Source material
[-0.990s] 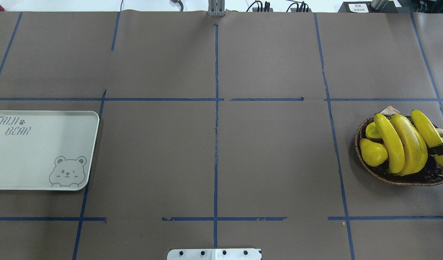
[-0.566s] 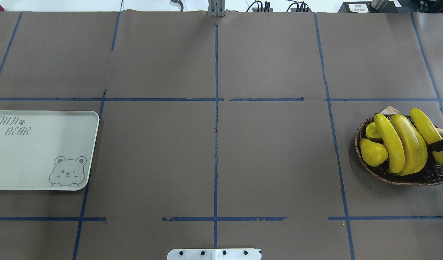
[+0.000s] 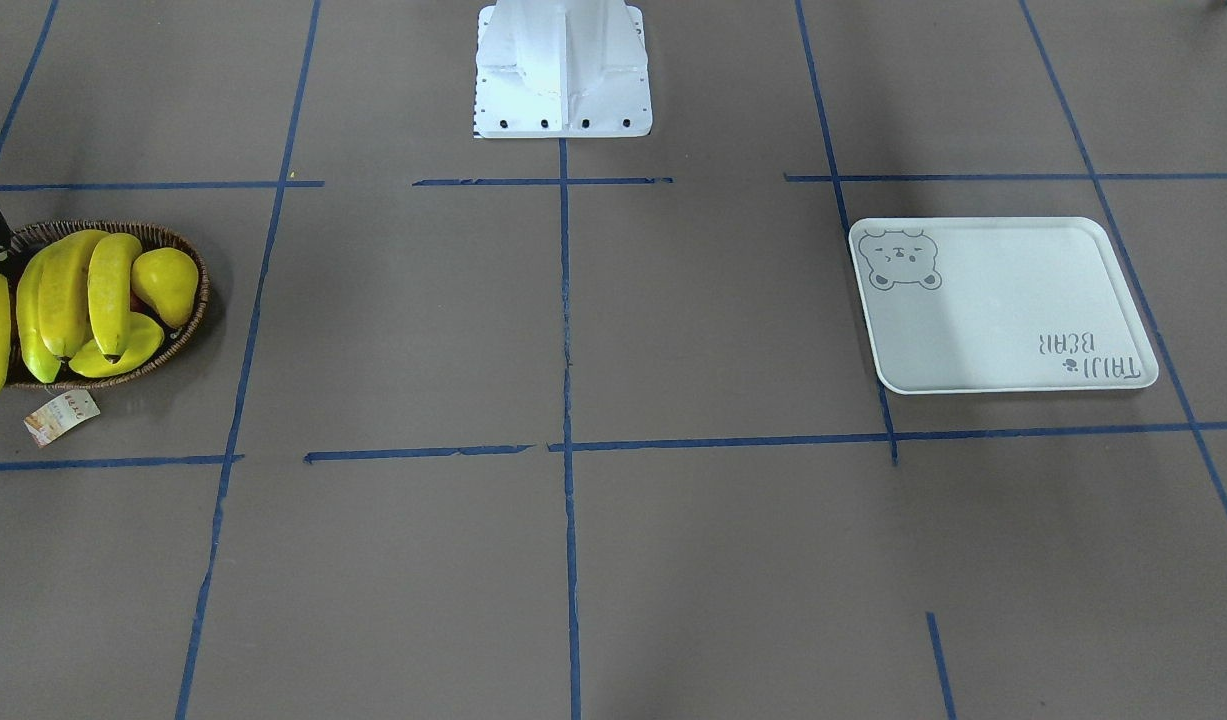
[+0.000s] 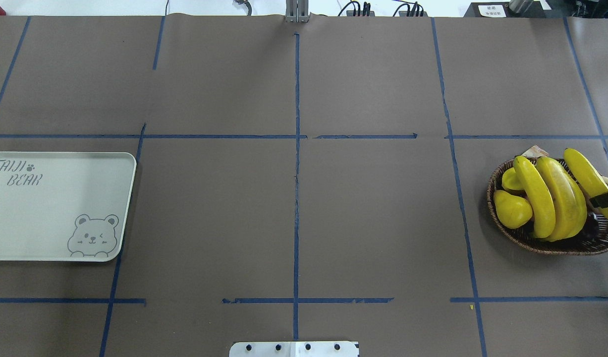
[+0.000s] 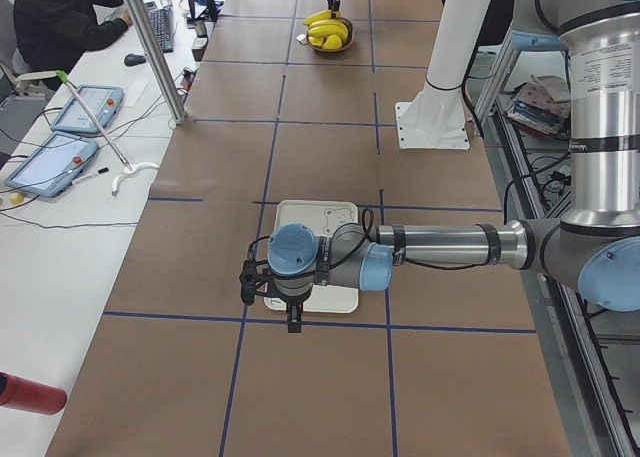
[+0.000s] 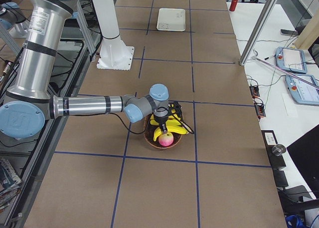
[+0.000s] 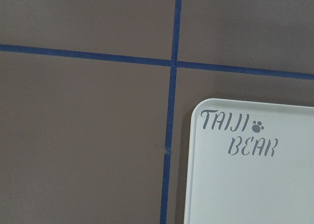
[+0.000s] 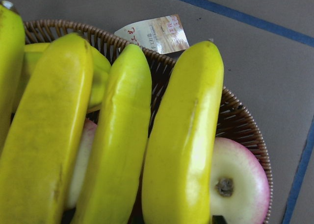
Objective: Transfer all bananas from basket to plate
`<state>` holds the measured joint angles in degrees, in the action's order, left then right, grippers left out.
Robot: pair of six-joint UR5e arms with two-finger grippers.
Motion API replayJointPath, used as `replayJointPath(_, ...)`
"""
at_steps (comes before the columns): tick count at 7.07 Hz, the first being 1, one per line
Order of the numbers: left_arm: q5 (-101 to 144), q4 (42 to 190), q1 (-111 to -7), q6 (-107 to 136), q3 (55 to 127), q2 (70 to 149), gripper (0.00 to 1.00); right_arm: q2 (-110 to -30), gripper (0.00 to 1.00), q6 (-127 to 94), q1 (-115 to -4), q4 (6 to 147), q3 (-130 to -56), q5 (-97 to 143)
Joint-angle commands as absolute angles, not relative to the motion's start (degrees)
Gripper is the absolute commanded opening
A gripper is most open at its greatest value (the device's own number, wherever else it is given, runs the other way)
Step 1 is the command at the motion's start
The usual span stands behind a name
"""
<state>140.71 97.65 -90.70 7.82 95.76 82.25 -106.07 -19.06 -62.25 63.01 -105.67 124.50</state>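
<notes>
The bananas (image 8: 181,136) look smooth and glossy, the basket (image 8: 245,131) rough woven wicker. The plate (image 4: 61,208) is smooth and matt, the table covering (image 4: 373,208) matt brown paper

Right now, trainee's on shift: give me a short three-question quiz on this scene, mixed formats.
1. True or false: the plate already holds fruit.
2. Which gripper hangs over the basket of bananas? A) left B) right C) neither
3. Fill in: a paper ___ lies just outside the basket.

Key:
1. False, the plate is bare.
2. B, the right gripper.
3. tag
</notes>
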Motion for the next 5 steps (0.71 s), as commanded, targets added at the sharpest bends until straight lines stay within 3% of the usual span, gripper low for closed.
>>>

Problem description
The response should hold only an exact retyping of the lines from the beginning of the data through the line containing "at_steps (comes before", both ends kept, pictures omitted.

Result
[-0.990s] 
[-0.566s] 
[+0.000s] 
[+0.000s] 
[+0.000s] 
[+0.000s] 
[+0.000s] 
[+0.000s] 
Objective: Transfer all bananas from basket to plate
`<state>` holds the measured joint angles in degrees, in the action's order, left then right, grippers left out.
Robot: pair of six-joint UR5e arms with two-finger grippers.
Motion API replayJointPath, used as `replayJointPath(_, ...)`
"""
at_steps (comes before the columns): tick count at 7.07 Hz, the first being 1, one per line

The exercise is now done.